▶ [PROBLEM TO WORK ON] Below is a block of entries; repeat all of it exactly but omit the pictures.

▶ [Records from a dataset]
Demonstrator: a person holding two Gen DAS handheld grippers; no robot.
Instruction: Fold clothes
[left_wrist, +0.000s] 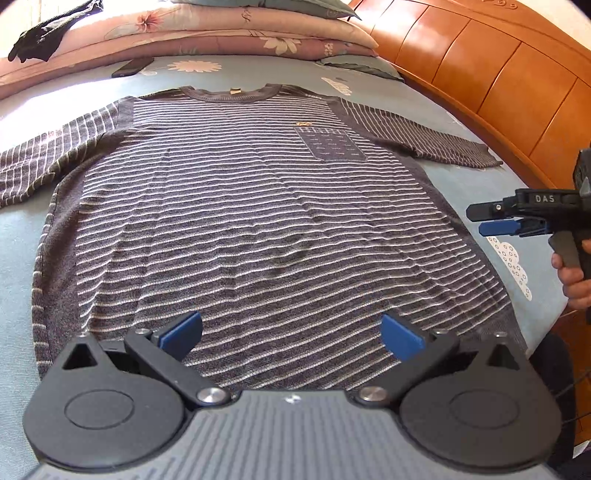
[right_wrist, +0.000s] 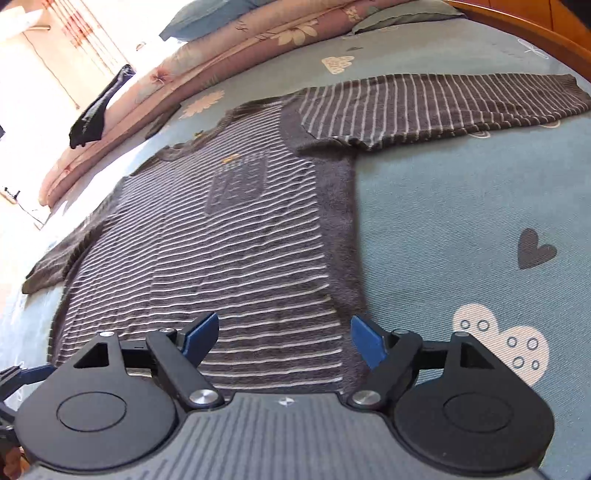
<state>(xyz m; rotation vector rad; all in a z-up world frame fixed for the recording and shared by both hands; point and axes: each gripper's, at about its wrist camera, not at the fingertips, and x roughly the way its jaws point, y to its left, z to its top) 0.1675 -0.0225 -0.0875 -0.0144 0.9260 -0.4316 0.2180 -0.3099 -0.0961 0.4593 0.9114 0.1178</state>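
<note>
You are holding both grippers unclenched over the striped sweater; your right gripper, at three o'clock, is showing "DAS".

- Bright daylight comes from the far left, beyond the left gripper, washing out the bedsheet there.
- Right wrist view: window area overexposed above-left of the right gripper.
- Strong fisheye bending at edges; slight blur on the sweater.

white letters "das" stand on the black body of the right claw, seen off to the right of the left claw. small lettering by the sweater collar is too blurred to read.
</note>
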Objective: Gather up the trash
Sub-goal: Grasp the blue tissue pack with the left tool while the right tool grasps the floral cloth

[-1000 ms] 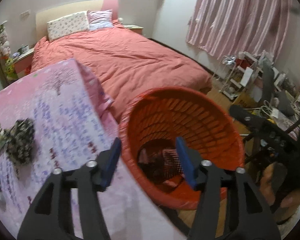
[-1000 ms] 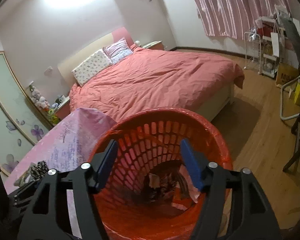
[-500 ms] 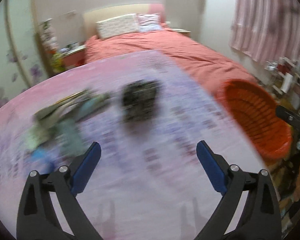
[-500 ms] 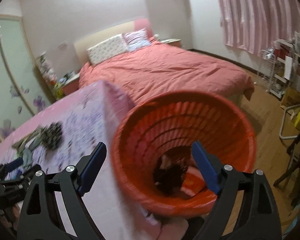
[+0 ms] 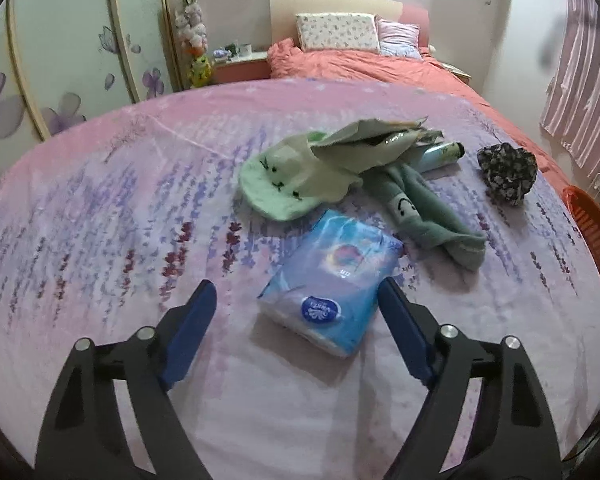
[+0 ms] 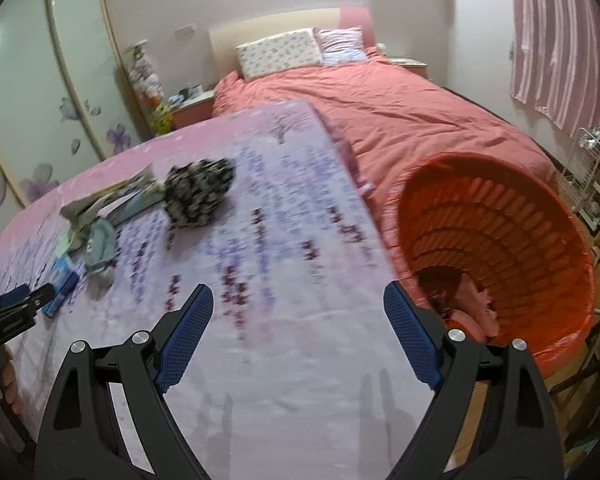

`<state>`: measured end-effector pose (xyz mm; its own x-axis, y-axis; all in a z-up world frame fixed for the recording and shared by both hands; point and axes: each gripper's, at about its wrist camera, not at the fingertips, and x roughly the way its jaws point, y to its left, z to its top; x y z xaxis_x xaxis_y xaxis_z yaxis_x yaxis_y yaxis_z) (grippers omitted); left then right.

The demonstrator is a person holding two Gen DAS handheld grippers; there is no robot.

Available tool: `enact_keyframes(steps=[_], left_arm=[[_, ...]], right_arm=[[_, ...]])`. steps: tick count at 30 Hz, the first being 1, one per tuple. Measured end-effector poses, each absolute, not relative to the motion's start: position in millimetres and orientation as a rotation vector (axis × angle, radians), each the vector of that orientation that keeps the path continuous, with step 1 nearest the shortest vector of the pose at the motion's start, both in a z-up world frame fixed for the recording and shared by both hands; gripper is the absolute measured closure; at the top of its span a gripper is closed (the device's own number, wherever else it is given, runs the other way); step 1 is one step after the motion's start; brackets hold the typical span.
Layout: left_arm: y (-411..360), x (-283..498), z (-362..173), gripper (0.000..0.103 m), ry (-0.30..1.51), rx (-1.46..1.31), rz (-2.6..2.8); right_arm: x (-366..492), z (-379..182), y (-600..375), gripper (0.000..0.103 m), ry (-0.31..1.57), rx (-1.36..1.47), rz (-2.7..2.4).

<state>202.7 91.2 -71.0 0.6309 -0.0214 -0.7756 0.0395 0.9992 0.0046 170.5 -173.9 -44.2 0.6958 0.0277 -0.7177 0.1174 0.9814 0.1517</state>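
The left gripper (image 5: 296,300) is hovering over a blue plastic tissue pack (image 5: 332,280) lying on the lavender-printed tablecloth (image 5: 100,220); its jaws are closing from wide, straddling the pack without pressing it. It should be lowering squarely before pinching. The right gripper (image 6: 298,312) is hanging wide open and empty, near the orange slatted plastic basket (image 6: 540,216) at the table's right edge.

Pretty busy bedroom. There's a bed (image 6: 380,112) with a salmon-pink cover and two pillows (image 6: 280,56) up at the headboard, pink striped curtains (image 6: 556,40) on the right, and a wardrobe (image 6: 40,80) with purple flower decals on the left. A small nightstand (image 5: 240,66) sits just beside the bed.
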Motion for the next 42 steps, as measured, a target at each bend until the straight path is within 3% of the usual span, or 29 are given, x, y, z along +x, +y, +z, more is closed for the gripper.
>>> enact_keyframes(steps=[7,17,33,35,37,42], left_arm=[[73,217,-81,0.039,0.916,0.044,-0.059],[139,228,-81,0.039,0.921,-0.069,0.152],[144,229,-80,0.038,0.924,-0.075,0.154],[144,229,-80,0.037,0.924,-0.074,0.154],[144,229,-80,0.037,0.925,-0.075,0.153],[141,230,-82,0.036,0.925,-0.076,0.152]], right_arm=[[182,-48,-151,0.016,0.827,0.157,-0.028],[205,-55,-129,0.016,0.856,0.134,-0.001],[302,-51,-95,0.017,0.897,0.19,-0.062],[311,-56,-95,0.026,0.921,0.19,-0.081],[317,-64,-96,0.044,0.959,0.194,-0.088],[295,-63,-100,0.073,0.94,0.168,-0.066]])
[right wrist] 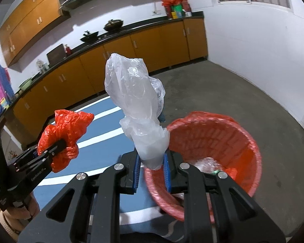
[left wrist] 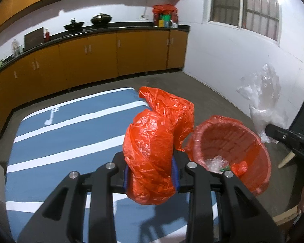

▶ [ANSWER BELOW]
Demonstrator: a person holding two Gen DAS handheld grippers; no robot.
Instruction: Fold clothes
[left_wrist, +0.000s] 
[right_wrist, +0.000s] 
<state>(xyz m; rotation vector rad; all in a z-up world frame fixed for the recording and shared by both hands; point and axes: each gripper's, at about its wrist camera, not at the fingertips, and x roughly the way its jaws point, y to its left, z to its top) 0.1675 -0.0225 -0.0875 -0.0144 0.9260 -0.4316 0.2180 -0.3099 -0.0961 0.4593 0.9114 0.1178</state>
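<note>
You are holding both grippers unclenched over the striped sweater; your right gripper, at three o'clock, is showing "DAS".

- Bright daylight comes from the far left, beyond the left gripper, washing out the bedsheet there.
- Right wrist view: window area overexposed above-left of the right gripper.
- Strong fisheye bending at edges; slight blur on the sweater.

white letters "das" stand on the black body of the right claw, seen off to the right of the left claw. small lettering by the sweater collar is too blurred to read.
</note>
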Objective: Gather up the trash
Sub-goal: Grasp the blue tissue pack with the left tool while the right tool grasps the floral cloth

[-1000 ms] 
[-1000 ms] 
[-500 ms] 
[-500 ms] 
[+0 ms] 
[+0 ms] 

`<state>`: measured end-effector pose (xyz mm; its own x-axis, y-axis; all in a z-up world frame fixed for the recording and shared by both hands; point and axes: each gripper's, at about its wrist camera, not at the fingertips, and x roughly the way its jaws point, y to its left, z to its top; x y z xaxis_x xaxis_y xaxis_z yaxis_x yaxis_y yaxis_z) (grippers omitted); left then right.

The demonstrator is a person holding two Gen DAS handheld grippers; there is no robot.

Available tool: `enact_keyframes(steps=[_], left_arm=[[_, ...]], right_arm=[[_, ...]])`. steps: tick count at 30 Hz, the first being 1, one per tuple. Measured end-effector poses, each absolute, not relative to the motion's start: position in millimetres and orientation as a rotation vector (axis × angle, radians), each the vector of that orientation that keeps the path continuous, with step 1 nearest the shortest vector of the pose at the motion's start, both in a z-up world frame fixed for the recording and shared by both hands; gripper is the absolute measured closure; at the top of its span a gripper is closed (the device's own number, wherever else it is given, runs the other way); step 1 is one step after the motion's start; brackets hold the typical span.
Layout: left_arm: y (-411..360), x (-283..498), z (-362..173), gripper (0.000..0.103 m), ry (-0.30..1.51), rx (-1.46..1.31), rz (-2.6..2.8); right_arm: x (-366..492), z (-379..182), y (-600..375), gripper (0.000..0.103 m), ry (-0.31..1.57), rx (-1.36..1.47), rz (-2.7..2.4).

<state>202.7 91.2 -71.0 0.6309 -0.0214 -0.7756 0.0395 0.9992 0.0046 170.5 -173.9 -44.2 0.6958 0.0277 -0.7177 0.1174 0.9814 0.1517</state>
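The left gripper (image 5: 296,300) is hovering over a blue plastic tissue pack (image 5: 332,280) lying on the lavender-printed tablecloth (image 5: 100,220); its jaws are closing from wide, straddling the pack without pressing it. It should be lowering squarely before pinching. The right gripper (image 6: 298,312) is hanging wide open and empty, near the orange slatted plastic basket (image 6: 540,216) at the table's right edge.

Pretty busy bedroom. There's a bed (image 6: 380,112) with a salmon-pink cover and two pillows (image 6: 280,56) up at the headboard, pink striped curtains (image 6: 556,40) on the right, and a wardrobe (image 6: 40,80) with purple flower decals on the left. A small nightstand (image 5: 240,66) sits just beside the bed.
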Motion for the next 42 steps, as measured, a target at each bend until the straight path is within 3% of the usual span, or 29 are given, x, y, z along +x, +y, +z, more is closed for the gripper.
>>> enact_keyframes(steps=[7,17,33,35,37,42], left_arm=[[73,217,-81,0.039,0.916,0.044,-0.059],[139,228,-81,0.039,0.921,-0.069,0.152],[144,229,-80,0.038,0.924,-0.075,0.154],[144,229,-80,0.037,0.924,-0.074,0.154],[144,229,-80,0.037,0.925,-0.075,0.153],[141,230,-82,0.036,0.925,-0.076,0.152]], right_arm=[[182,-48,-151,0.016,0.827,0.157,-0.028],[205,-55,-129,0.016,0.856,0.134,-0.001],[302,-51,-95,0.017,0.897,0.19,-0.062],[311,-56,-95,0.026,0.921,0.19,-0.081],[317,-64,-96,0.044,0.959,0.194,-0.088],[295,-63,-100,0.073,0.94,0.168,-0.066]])
[right wrist] 
[left wrist] 

The response is finished, and the exercise is complete.